WORK TO BE COMPLETED:
For this exercise, return exactly the lines of the material below that begin at the one with "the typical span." and stop after the one with "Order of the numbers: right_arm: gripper".
+ + + + + + +
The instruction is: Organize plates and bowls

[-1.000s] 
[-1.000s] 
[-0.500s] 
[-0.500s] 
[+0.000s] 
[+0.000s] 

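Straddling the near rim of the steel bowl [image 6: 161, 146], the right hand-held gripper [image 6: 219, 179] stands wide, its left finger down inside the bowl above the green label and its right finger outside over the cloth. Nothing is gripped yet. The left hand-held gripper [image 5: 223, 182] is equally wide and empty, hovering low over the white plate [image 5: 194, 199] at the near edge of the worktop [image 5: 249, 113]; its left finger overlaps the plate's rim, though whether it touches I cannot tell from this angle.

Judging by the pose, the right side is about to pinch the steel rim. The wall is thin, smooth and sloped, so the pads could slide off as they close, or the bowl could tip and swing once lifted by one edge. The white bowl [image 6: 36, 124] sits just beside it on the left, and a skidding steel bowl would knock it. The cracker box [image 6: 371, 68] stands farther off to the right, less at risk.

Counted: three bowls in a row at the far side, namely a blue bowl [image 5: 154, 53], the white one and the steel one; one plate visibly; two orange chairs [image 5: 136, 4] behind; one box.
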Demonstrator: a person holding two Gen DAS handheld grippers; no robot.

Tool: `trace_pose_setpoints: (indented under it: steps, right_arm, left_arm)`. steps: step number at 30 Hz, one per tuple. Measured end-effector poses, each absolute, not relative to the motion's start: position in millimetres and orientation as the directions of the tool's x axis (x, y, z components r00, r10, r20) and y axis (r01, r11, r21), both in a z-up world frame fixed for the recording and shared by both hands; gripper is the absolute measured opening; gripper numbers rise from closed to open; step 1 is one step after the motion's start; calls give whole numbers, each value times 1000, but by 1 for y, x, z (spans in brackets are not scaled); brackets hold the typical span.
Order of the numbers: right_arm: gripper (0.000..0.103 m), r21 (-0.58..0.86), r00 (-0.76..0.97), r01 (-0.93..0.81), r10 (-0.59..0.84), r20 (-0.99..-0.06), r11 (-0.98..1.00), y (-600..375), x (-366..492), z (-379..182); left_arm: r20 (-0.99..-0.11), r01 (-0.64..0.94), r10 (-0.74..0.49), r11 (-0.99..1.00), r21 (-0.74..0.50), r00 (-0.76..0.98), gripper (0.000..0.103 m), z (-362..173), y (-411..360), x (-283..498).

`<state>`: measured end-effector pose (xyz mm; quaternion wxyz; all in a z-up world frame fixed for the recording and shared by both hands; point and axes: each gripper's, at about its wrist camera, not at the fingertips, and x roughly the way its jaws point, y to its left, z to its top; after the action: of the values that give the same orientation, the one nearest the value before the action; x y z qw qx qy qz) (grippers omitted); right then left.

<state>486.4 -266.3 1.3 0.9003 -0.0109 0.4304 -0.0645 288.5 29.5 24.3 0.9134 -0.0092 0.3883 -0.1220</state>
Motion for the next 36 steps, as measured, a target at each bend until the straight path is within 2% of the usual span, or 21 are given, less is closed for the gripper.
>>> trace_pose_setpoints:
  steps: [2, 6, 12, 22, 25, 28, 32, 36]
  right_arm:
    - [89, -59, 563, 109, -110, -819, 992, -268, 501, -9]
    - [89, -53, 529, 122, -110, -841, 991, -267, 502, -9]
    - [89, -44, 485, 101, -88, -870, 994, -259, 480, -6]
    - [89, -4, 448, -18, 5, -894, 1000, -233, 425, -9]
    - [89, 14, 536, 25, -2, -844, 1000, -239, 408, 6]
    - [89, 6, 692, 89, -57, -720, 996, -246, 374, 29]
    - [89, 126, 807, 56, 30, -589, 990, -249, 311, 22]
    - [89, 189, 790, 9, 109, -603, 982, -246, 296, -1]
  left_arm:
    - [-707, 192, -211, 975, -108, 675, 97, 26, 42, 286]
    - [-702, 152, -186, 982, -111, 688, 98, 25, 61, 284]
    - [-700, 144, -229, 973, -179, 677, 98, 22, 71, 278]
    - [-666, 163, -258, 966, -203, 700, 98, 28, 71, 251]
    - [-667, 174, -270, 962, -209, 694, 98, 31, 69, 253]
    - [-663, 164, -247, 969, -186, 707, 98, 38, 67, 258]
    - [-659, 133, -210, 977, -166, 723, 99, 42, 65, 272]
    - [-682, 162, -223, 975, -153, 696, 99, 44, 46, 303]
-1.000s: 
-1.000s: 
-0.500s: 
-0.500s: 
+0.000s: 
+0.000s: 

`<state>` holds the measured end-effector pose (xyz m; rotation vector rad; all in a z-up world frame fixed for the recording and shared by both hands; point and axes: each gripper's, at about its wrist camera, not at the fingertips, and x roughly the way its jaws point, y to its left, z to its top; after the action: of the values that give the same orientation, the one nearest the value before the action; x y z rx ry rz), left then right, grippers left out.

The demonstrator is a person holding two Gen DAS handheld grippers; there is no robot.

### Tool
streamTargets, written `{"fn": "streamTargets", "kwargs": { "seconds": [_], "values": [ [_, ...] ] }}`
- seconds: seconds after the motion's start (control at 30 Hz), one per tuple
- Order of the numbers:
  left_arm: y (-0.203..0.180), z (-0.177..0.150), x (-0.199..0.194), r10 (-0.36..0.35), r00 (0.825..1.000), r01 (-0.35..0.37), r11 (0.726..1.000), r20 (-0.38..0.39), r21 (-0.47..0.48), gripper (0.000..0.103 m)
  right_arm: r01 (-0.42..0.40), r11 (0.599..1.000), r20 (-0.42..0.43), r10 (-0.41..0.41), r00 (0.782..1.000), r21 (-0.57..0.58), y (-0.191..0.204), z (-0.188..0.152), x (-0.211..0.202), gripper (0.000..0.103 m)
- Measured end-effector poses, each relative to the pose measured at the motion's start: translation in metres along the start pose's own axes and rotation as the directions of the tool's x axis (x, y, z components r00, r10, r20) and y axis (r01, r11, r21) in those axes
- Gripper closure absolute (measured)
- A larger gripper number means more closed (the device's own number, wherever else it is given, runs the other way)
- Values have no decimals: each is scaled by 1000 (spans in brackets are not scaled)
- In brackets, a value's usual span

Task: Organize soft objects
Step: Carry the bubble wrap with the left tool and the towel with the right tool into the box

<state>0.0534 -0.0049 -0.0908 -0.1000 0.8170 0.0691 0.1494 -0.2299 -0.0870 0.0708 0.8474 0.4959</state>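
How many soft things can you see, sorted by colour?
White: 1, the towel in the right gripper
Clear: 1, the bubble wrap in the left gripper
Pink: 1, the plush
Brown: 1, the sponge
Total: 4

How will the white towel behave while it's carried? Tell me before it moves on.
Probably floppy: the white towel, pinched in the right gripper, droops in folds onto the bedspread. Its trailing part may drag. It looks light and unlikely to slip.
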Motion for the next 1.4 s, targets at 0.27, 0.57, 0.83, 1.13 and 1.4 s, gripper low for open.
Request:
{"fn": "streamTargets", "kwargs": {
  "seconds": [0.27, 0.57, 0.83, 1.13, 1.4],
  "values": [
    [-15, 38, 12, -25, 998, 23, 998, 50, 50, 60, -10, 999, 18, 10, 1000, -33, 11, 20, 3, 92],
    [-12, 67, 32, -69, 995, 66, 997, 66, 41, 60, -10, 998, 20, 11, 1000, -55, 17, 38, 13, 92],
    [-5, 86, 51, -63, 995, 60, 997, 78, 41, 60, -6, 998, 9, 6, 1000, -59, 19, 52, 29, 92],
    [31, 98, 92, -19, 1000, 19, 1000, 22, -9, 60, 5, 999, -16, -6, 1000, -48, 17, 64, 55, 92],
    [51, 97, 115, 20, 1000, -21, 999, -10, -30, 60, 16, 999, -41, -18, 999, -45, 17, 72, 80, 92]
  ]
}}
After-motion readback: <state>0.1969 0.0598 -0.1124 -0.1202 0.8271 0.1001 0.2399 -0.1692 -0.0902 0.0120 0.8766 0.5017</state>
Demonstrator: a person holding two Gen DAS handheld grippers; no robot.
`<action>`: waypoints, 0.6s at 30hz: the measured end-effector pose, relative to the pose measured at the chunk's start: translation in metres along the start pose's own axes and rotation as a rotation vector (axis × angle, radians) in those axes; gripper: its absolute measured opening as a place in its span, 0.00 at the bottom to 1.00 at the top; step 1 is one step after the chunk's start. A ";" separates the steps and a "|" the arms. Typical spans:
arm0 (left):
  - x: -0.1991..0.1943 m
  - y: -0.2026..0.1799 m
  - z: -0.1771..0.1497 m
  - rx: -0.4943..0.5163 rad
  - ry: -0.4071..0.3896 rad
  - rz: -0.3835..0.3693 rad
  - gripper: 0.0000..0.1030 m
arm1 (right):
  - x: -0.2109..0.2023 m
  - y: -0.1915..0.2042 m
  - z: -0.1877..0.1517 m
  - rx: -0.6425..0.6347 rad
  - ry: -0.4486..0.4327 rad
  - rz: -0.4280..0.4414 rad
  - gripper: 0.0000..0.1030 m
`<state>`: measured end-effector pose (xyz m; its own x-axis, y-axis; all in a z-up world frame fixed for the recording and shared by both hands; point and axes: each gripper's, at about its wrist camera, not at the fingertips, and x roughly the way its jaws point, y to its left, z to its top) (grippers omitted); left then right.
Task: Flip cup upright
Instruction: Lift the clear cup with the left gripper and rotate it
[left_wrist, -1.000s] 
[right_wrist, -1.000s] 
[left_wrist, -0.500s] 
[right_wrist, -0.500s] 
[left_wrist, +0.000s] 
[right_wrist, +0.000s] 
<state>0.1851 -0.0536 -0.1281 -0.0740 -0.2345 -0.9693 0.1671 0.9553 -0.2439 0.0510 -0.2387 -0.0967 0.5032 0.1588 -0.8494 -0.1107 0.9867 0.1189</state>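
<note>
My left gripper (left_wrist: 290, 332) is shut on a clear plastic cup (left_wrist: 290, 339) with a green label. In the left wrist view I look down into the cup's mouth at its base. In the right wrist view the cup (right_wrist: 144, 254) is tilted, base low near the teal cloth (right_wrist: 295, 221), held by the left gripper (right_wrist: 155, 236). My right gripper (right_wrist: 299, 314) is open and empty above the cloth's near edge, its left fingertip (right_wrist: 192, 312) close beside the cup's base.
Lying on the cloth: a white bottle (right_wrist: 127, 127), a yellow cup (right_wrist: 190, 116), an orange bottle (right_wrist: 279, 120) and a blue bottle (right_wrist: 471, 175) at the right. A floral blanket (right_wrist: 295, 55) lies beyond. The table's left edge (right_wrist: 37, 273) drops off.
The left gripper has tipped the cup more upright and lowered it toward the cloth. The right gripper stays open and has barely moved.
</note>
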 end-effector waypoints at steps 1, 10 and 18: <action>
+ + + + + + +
RESPONSE TO THE TASK:
Tool: `trace_pose_setpoints: (indented under it: steps, right_arm, left_arm)`. steps: step number at 30 Hz, one per tuple. Measured end-effector poses, each absolute, not relative to the motion's start: position in millimetres and orientation as the directions of the tool's x axis (x, y, z components r00, r10, r20) and y axis (r01, r11, r21), both in a z-up world frame fixed for the recording and shared by both hands; gripper is the absolute measured opening; gripper numbers rise from closed to open; step 1 is one step after the motion's start; calls give whole numbers, each value times 1000, but by 1 for y, x, z (spans in brackets are not scaled); brackets hold the typical span.
Order of the numbers: right_arm: gripper (0.000..0.103 m), r21 (-0.58..0.86), r00 (-0.76..0.97), r01 (-0.93..0.81), r10 (-0.59..0.84), r20 (-0.99..-0.06), r11 (-0.98..1.00), y (-600..375), x (-366..492), z (-379..182); left_arm: r20 (-0.99..-0.11), r01 (-0.64..0.94), r10 (-0.74..0.49), r11 (-0.99..1.00), r21 (-0.74..0.50), r00 (-0.76..0.98), gripper (0.000..0.103 m), z (-362..173), y (-411..360), x (-283..498).

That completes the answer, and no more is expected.